Women Trafficking and Child Labour Eradication Foundation (WOTCLEF)
- Founded: 1999
- Type: Non-profit organization
- Headquarters: Abuja, Nigeria
- Location: Nigeria;
- Services: Rescue and Rehabilitation of victims, Psycho-Social Support, Advocacy, Public Enlightenment, Reproductive and Sexual Health, and Youth Development.
- Fields: Anti-Human Trafficking, Child Labour Eradication, Rescue, Rehabilitation, Re-integration, Advocacy, Human Rights, Education, Eradicating Gender-Based Violence, Women Empowerment, and Youth Empowerment.
- Founder: Amina Titi Atiku-Abubakar
- Website: https://wotclef.org.ng/history.aspx

= Women Trafficking and Child Labour Eradication Foundation =

Women Trafficking and Child Labour Eradication Foundation (WOTCLEF) is an anti-human trafficking organization that attempts to stop human trafficking and child labour in Nigeria. WOTCLEF's areas of focus are human trafficking, child labour, abuse of the rights of women and children and HIV/AIDS. The organization played a role in establishing the National Agency for the Prohibition of Trafficking In Persons (NAPTIP) and the Network of Civil Society Organization Against Child Trafficking, Abuse and Labour (NACTAL).

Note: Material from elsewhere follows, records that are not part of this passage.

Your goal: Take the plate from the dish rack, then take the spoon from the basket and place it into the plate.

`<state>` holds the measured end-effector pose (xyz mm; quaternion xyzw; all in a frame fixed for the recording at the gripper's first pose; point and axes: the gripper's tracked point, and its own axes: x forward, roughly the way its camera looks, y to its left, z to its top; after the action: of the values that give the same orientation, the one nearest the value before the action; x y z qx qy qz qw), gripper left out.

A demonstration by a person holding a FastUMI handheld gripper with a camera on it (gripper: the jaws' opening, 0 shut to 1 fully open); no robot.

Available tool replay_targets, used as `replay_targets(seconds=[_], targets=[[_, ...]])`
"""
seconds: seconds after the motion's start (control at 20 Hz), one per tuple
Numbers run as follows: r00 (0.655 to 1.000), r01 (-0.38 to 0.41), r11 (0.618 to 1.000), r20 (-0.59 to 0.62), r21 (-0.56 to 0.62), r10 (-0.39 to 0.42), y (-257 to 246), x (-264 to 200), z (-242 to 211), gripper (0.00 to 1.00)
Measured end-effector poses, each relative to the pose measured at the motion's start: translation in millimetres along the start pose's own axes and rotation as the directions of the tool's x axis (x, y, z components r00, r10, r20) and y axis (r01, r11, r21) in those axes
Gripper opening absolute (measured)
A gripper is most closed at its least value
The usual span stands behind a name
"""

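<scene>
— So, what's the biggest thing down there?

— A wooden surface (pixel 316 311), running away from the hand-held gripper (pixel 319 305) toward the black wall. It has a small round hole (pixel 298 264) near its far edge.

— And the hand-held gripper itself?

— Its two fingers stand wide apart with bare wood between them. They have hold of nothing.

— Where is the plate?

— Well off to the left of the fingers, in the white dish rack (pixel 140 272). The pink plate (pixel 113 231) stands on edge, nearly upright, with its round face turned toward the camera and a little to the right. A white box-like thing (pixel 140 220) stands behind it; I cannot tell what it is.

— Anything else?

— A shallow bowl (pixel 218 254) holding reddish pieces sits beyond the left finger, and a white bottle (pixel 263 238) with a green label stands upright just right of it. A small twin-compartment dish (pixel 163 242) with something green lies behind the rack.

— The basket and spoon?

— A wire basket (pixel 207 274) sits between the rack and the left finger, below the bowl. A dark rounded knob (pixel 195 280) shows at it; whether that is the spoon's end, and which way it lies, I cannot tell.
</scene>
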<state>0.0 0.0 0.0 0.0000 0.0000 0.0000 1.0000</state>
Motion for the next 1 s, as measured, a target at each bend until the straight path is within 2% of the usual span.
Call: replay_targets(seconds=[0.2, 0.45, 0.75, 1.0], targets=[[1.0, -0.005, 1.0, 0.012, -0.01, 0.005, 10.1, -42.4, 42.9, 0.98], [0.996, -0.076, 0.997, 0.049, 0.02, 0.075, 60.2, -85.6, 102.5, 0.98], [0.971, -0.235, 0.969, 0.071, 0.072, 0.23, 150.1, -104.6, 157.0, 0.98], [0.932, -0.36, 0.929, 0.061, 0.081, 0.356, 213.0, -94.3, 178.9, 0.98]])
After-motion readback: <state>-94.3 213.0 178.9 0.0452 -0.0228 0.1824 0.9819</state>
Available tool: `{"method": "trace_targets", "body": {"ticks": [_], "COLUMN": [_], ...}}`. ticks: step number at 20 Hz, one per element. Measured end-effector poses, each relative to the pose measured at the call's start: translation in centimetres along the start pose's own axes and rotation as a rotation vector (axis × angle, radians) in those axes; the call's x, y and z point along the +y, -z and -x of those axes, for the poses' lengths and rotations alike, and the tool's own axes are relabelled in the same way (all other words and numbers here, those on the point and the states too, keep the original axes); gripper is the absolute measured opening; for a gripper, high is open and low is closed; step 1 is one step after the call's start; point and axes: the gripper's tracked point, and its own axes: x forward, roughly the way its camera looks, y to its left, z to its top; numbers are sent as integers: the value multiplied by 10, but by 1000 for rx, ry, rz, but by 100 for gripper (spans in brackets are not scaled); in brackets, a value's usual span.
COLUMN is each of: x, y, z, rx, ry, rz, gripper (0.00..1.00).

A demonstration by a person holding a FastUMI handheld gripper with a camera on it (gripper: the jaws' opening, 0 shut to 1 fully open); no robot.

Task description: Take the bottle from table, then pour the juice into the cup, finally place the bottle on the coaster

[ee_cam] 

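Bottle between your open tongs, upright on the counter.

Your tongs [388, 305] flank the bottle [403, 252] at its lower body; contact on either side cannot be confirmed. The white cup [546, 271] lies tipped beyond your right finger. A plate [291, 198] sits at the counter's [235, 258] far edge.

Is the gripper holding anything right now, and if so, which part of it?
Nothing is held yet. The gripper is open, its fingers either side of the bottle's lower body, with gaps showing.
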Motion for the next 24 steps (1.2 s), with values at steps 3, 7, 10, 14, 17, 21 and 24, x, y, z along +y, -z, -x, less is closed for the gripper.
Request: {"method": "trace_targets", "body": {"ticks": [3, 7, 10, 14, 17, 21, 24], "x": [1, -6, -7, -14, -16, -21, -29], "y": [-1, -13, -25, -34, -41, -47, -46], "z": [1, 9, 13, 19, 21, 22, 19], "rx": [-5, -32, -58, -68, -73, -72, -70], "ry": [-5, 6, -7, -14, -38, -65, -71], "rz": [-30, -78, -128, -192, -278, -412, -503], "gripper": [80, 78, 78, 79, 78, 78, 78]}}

WOTCLEF was founded in 1999 by Amina Titi Atiku-Abubakar, the wife of Atiku Abubakar, a former vice president of Nigeria. WOTCLEF was registered in 2000 as an Incorporated Trusteeship under the Nigeria Law. It has since been campaigning against human trafficking in Nigeria and inspiring change in other African countries.

==History==

In 1986, as a postgraduate student, Titi Atiku noticed human trafficking on the streets of Italy. This led to her fight against human trafficking. Upon her return to Nigeria, she tried to fight human trafficking, but she could not do much as an individual. She wanted to establish an anti-human trafficking organisation.

In 1999, her husband was sworn in as the Vice President of Nigeria and she took the opportunity to establish WOTCLEF. At the time, HIV/AIDS was the major issue being tackled by development partners in Nigeria, so WOTCLEF embarked on awareness campaigns against human trafficking to politicians. This informed Nigerians about human trafficking and its effects.

Every state in Nigeria had a WOTCLEF branch with workers who served as watchdogs against human trafficking.

==Influence==
WOTCLEF learned that the government must be involved in order to stop human trafficking. Its founder wanted to establish a law against human trafficking. WOTCLEF was instrumental in the formation of the National Agency for the Prohibition of Trafficking in Persons. In 2001, after work by legal and policy experts led by Justice Mary Odili, the first lady of Rivers State, WOTCLEF presented a bill to the National Assembly which was passed and signed into law by then-president Olusegun Obasanjo. The signing led to the establishment of the NAPTIP, which has been in operation since 2003. NAPTIP is involved in helping victims and providing rehabilitation and support for trafficked people and punishing the traffickers.

==International Activities and partners==
Apart from its national programs, WOTCLEF has carried out campaign activities in different European countries and the US. The organization has collaborated with other organizations to rehabilitate victims of human trafficking.

WOTCLEF has partnered with the following national and international organizations:
- Care and Support Unit of the Federal Ministry of Labour and Productivity
- Nigerian Union of Road Transport Workers, International Labour Organization (ILO)/International Program on the Elimination of Child Labour (IPEC). United Nations Children's Fund (UNICEF)
- International Organization for Migration (IOM)
- National Agency for Prohibition of Trafficking In Persons and other related matters (NAPTIP)
- National Council of Women's Societies
- European Union

==Rehabilitation==
The organization has treated over 500 cases of human trafficking and child labour by providing services such as food, shelter, and therapy. In 2015, WOTCLEF rehabilitated 20 trafficked victims between the ages of 18 and 22.